Jul 12, 2023
Isolation of Ashbya from bugs
This protocol is a draft, published without a DOI.
- 1Duke University
Protocol Citation: Amy Gladfelter 2023. Isolation of Ashbya from bugs. protocols.io https://protocols.io/view/isolation-of-ashbya-from-bugs-b56yq9fw
License: This is an open access protocol distributed under the terms of the Creative Commons Attribution License, which permits unrestricted use, distribution, and reproduction in any medium, provided the original author and source are credited
Protocol status: Working
We use this protocol and it's working
Created: March 10, 2022
Last Modified: July 12, 2023
Protocol Integer ID: 59320
Abstract
Protocol to isolate Ashbya gossypii from milkweed and box elder bugs.
Ashbya live in the mouths and digestive track of several species of insects, in particular the "true bugs" aka Hemiptera.

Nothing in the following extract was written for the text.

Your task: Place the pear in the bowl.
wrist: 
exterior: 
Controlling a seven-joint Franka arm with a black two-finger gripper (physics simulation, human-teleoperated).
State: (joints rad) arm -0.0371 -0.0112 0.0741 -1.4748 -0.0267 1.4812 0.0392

Examples of some of the species native to North Carolina.
Box elder bug (adult L and larvae R). They often live in leaf litter near box elder trees (a type of maple) but also like to congregate in warm spots such as on the side of buildings.
Small milkweed bug. They live on several species of milkweed
Large milkweed bug. They also live on milkweed plants
To collect bugs put them in any sealable container. I like to use a 50 or 15ml conical with a few small holes in the lid but I've also used clean mason jars or the disposable coffee cups at conferences. In my experience live bugs work best. If possible record the species of insect, the location of collection, the date of collection, and the host plant if there is one. If you aren't sure you can always take pictures of the bug and the plant to identify later. t
Prepare the plates. Use AFM with no selection. Top coat the plates with antibacterials, by adding 50ul of Amp and Kan to the top of your plate, spreading it gently and allowing it to adsorb. It doesn't have to be these specific drugs, you just want to use something to cut down the number of bacterial colonies you get.
spreading the top coat with glass beads.
top coating with 50ul of Amp and 50ul of Kan
Stick the bug into the 4deg for ~30min to chill it out.
Quickly sterilize a pair of forceps in a flame. Remove the bug from the container. Smush the bug's head and then mash it into the agar. you can drag it around a little bit just try and make sure that it's contents end up on the agar.
example of the procedure.
Place the plate at 25 or 30deg. Check on it every day.
After a few days you should get a bunch of different colonies. Some are fungi and maybe some bacteria. Aim for the ones that look like ashbya, they will be flat, a little fuzzy, and might be yellow as in this example.
Once you get colonies pick each one to a new plate. I usually take no more than 4 from a single plate and by sequence they usually end up being the same (i.e. little to no diversity within a bug). Grow the plates until colonies are a few inches across and then make a mycelial stock and gDNA. you can determine species by sequencing with ITS primers or you can PCR the Whi3 locus and sequence that.